• [RECORDED DATA]
....
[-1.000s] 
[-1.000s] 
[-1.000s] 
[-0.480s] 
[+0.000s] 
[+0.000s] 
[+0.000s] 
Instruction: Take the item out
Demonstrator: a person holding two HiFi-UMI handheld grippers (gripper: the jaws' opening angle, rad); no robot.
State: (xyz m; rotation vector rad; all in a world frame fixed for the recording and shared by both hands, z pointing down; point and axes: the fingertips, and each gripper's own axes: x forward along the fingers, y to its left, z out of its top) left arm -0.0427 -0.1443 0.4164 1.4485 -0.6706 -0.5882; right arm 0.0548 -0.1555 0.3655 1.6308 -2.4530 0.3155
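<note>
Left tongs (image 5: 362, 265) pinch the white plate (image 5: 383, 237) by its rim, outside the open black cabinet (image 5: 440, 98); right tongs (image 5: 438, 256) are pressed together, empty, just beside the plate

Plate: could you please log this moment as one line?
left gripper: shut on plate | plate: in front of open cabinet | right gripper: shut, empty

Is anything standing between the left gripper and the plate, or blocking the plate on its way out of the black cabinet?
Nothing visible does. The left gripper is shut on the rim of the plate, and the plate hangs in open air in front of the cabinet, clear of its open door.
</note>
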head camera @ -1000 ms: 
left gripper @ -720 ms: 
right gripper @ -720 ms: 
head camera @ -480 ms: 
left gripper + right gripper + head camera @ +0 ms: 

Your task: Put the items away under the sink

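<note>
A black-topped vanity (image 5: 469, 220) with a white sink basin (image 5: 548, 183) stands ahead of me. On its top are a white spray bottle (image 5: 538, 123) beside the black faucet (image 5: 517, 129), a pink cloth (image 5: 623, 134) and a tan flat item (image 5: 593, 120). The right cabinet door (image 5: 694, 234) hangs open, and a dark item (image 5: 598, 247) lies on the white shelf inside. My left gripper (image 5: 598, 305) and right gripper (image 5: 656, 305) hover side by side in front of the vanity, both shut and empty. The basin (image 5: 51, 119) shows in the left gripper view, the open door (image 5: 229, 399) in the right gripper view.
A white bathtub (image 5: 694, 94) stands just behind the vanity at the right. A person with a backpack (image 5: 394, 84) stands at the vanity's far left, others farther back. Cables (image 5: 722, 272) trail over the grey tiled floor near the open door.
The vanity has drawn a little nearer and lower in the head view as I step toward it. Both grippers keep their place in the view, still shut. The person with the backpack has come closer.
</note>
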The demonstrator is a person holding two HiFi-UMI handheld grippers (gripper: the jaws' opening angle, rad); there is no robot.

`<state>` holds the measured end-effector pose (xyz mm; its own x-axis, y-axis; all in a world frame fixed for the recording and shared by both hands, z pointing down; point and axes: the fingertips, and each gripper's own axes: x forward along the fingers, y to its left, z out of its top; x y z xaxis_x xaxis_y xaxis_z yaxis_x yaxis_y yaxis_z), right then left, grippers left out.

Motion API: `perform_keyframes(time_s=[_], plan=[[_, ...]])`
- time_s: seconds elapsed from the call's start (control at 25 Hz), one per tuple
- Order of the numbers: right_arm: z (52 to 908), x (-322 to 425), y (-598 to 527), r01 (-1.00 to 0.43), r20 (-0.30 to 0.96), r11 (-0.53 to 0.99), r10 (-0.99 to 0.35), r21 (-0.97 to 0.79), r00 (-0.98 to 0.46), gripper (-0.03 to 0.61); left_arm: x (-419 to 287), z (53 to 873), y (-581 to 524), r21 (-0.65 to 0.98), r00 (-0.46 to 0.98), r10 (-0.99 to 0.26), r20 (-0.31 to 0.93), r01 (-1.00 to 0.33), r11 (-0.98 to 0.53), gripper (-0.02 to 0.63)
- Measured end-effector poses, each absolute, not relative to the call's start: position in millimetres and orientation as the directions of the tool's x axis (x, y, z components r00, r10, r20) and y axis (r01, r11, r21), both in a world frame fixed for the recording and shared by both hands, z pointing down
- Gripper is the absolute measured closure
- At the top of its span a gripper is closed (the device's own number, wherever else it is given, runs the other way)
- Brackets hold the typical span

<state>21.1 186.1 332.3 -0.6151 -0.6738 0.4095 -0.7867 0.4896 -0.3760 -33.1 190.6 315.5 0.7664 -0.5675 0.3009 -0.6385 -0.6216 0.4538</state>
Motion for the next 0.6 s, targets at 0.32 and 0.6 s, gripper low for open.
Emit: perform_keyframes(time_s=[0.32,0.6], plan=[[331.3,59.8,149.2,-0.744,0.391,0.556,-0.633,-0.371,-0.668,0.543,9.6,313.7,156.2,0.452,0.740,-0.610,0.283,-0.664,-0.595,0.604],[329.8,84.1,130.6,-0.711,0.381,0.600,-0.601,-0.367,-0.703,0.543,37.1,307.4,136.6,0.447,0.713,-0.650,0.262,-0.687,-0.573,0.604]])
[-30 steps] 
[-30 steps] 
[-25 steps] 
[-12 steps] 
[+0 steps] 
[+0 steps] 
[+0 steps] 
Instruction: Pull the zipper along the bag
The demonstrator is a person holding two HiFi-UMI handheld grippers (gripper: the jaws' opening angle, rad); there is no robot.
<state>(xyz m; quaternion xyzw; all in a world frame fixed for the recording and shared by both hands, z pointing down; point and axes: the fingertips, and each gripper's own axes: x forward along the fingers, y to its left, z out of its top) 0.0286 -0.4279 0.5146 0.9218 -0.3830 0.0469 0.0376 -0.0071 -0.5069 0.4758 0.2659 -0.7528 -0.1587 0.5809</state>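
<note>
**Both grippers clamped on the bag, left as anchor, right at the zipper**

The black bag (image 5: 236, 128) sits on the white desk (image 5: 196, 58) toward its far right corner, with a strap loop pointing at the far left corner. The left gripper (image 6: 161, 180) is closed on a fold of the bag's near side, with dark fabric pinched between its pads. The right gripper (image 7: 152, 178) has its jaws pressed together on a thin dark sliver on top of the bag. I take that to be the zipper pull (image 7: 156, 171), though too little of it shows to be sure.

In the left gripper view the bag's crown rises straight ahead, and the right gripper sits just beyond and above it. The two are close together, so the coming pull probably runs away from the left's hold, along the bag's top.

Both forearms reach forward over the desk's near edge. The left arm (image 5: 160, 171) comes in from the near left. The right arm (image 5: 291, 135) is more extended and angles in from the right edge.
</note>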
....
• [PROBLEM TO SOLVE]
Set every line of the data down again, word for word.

• [ANSWER TO THE EXERCISE]
[-1.000s] 
[-1.000s] 
[-1.000s] 
[-0.480s] 
[+0.000s] 
[+0.000s] 
[+0.000s] 
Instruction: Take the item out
Demonstrator: a person holding two HiFi-UMI handheld grippers (gripper: the jaws' opening angle, rad); no robot.
State: (xyz m; rotation vector rad; all in a world frame fixed for the recording and shared by both hands, z pointing down; point and axes: the fingertips, and each gripper's own axes: x forward along the fingers, y to its left, z out of its top) left arm -0.0427 -0.1443 0.4164 1.4485 -0.6706 -0.5882; right arm 0.0548 -0.1555 0.3655 1.6308 -2.4530 0.3155
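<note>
Left tongs (image 5: 362, 265) pinch the white plate (image 5: 383, 237) by its rim, outside the open black cabinet (image 5: 440, 98); right tongs (image 5: 438, 256) are pressed together, empty, just beside the plate

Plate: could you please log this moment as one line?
left gripper: shut on plate | plate: in front of open cabinet | right gripper: shut, empty

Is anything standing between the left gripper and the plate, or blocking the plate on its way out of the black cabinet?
Nothing visible does. The left gripper is shut on the rim of the plate, and the plate hangs in open air in front of the cabinet, clear of its open door.
</note>
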head camera @ -1000 ms: 
left gripper @ -720 ms: 
right gripper @ -720 ms: 
head camera @ -480 ms: 
left gripper + right gripper + head camera @ +0 ms: 

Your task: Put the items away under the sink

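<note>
A black-topped vanity (image 5: 469, 220) with a white sink basin (image 5: 548, 183) stands ahead of me. On its top are a white spray bottle (image 5: 538, 123) beside the black faucet (image 5: 517, 129), a pink cloth (image 5: 623, 134) and a tan flat item (image 5: 593, 120). The right cabinet door (image 5: 694, 234) hangs open, and a dark item (image 5: 598, 247) lies on the white shelf inside. My left gripper (image 5: 598, 305) and right gripper (image 5: 656, 305) hover side by side in front of the vanity, both shut and empty. The basin (image 5: 51, 119) shows in the left gripper view, the open door (image 5: 229, 399) in the right gripper view.
A white bathtub (image 5: 694, 94) stands just behind the vanity at the right. A person with a backpack (image 5: 394, 84) stands at the vanity's far left, others farther back. Cables (image 5: 722, 272) trail over the grey tiled floor near the open door.
The vanity has drawn a little nearer and lower in the head view as I step toward it. Both grippers keep their place in the view, still shut. The person with the backpack has come closer.
</note>
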The demonstrator is a person holding two HiFi-UMI handheld grippers (gripper: the jaws' opening angle, rad); there is no robot.

`<state>` holds the measured end-effector pose (xyz mm; its own x-axis, y-axis; all in a world frame fixed for the recording and shared by both hands, z pointing down; point and axes: the fingertips, and each gripper's own axes: x forward along the fingers, y to its left, z out of its top; x y z xaxis_x xaxis_y xaxis_z yaxis_x yaxis_y yaxis_z), right then left, grippers left out.

Motion API: `perform_keyframes(time_s=[_], plan=[[_, ...]])`
- time_s: seconds elapsed from the call's start (control at 25 Hz), one per tuple
- Order of the numbers: right_arm: z (52 to 908), x (-322 to 425), y (-598 to 527), r01 (-1.00 to 0.43), r20 (-0.30 to 0.96), r11 (-0.53 to 0.99), r10 (-0.99 to 0.35), r21 (-0.97 to 0.79), r00 (-0.98 to 0.46), gripper (-0.03 to 0.61); left_arm: x (-419 to 287), z (53 to 873), y (-581 to 524), r21 (-0.65 to 0.98), r00 (-0.46 to 0.98), r10 (-0.99 to 0.26), r20 (-0.31 to 0.93), r01 (-1.00 to 0.33), r11 (-0.98 to 0.53), gripper (-0.02 to 0.63)
- Measured end-effector poses, each absolute, not relative to the call's start: position in millimetres and orientation as the directions of the tool's x axis (x, y, z components r00, r10, r20) and y axis (r01, r11, r21), both in a world frame fixed for the recording and shared by both hands, z pointing down
- Gripper is the absolute measured closure
- At the top of its span a gripper is closed (the device's own number, wherever else it is given, runs the other way)
- Brackets hold the typical span

<state>21.1 186.1 332.3 -0.6151 -0.6738 0.4095 -0.7867 0.4896 -0.3760 -33.1 190.6 315.5 0.7664 -0.5675 0.3009 -0.6385 -0.6216 0.4538</state>
Motion for the next 0.6 s, targets at 0.32 and 0.6 s, gripper low for open.
Emit: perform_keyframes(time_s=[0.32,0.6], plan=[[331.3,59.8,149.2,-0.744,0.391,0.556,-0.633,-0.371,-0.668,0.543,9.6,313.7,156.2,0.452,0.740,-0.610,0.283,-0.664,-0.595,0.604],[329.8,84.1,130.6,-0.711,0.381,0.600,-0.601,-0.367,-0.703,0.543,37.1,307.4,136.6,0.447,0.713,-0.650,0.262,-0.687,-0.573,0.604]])
[-30 steps] 
[-30 steps] 
[-25 steps] 
[-12 steps] 
[+0 steps] 
[+0 steps] 
[+0 steps] 
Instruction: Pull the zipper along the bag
The demonstrator is a person holding two HiFi-UMI handheld grippers (gripper: the jaws' opening angle, rad); there is no robot.
<state>(xyz m; quaternion xyzw; all in a world frame fixed for the recording and shared by both hands, z pointing down; point and axes: the fingertips, and each gripper's own axes: x forward along the fingers, y to its left, z out of its top) 0.0286 -0.4279 0.5146 0.9218 -0.3830 0.0469 0.0376 -0.0071 -0.5069 0.4758 0.2659 -0.7528 -0.1587 0.5809</state>
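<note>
**Both grippers clamped on the bag, left as anchor, right at the zipper**

The black bag (image 5: 236, 128) sits on the white desk (image 5: 196, 58) toward its far right corner, with a strap loop pointing at the far left corner. The left gripper (image 6: 161, 180) is closed on a fold of the bag's near side, with dark fabric pinched between its pads. The right gripper (image 7: 152, 178) has its jaws pressed together on a thin dark sliver on top of the bag. I take that to be the zipper pull (image 7: 156, 171), though too little of it shows to be sure.

In the left gripper view the bag's crown rises straight ahead, and the right gripper sits just beyond and above it. The two are close together, so the coming pull probably runs away from the left's hold, along the bag's top.

Both forearms reach forward over the desk's near edge. The left arm (image 5: 160, 171) comes in from the near left. The right arm (image 5: 291, 135) is more extended and angles in from the right edge.
</note>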

The answer requires no additions.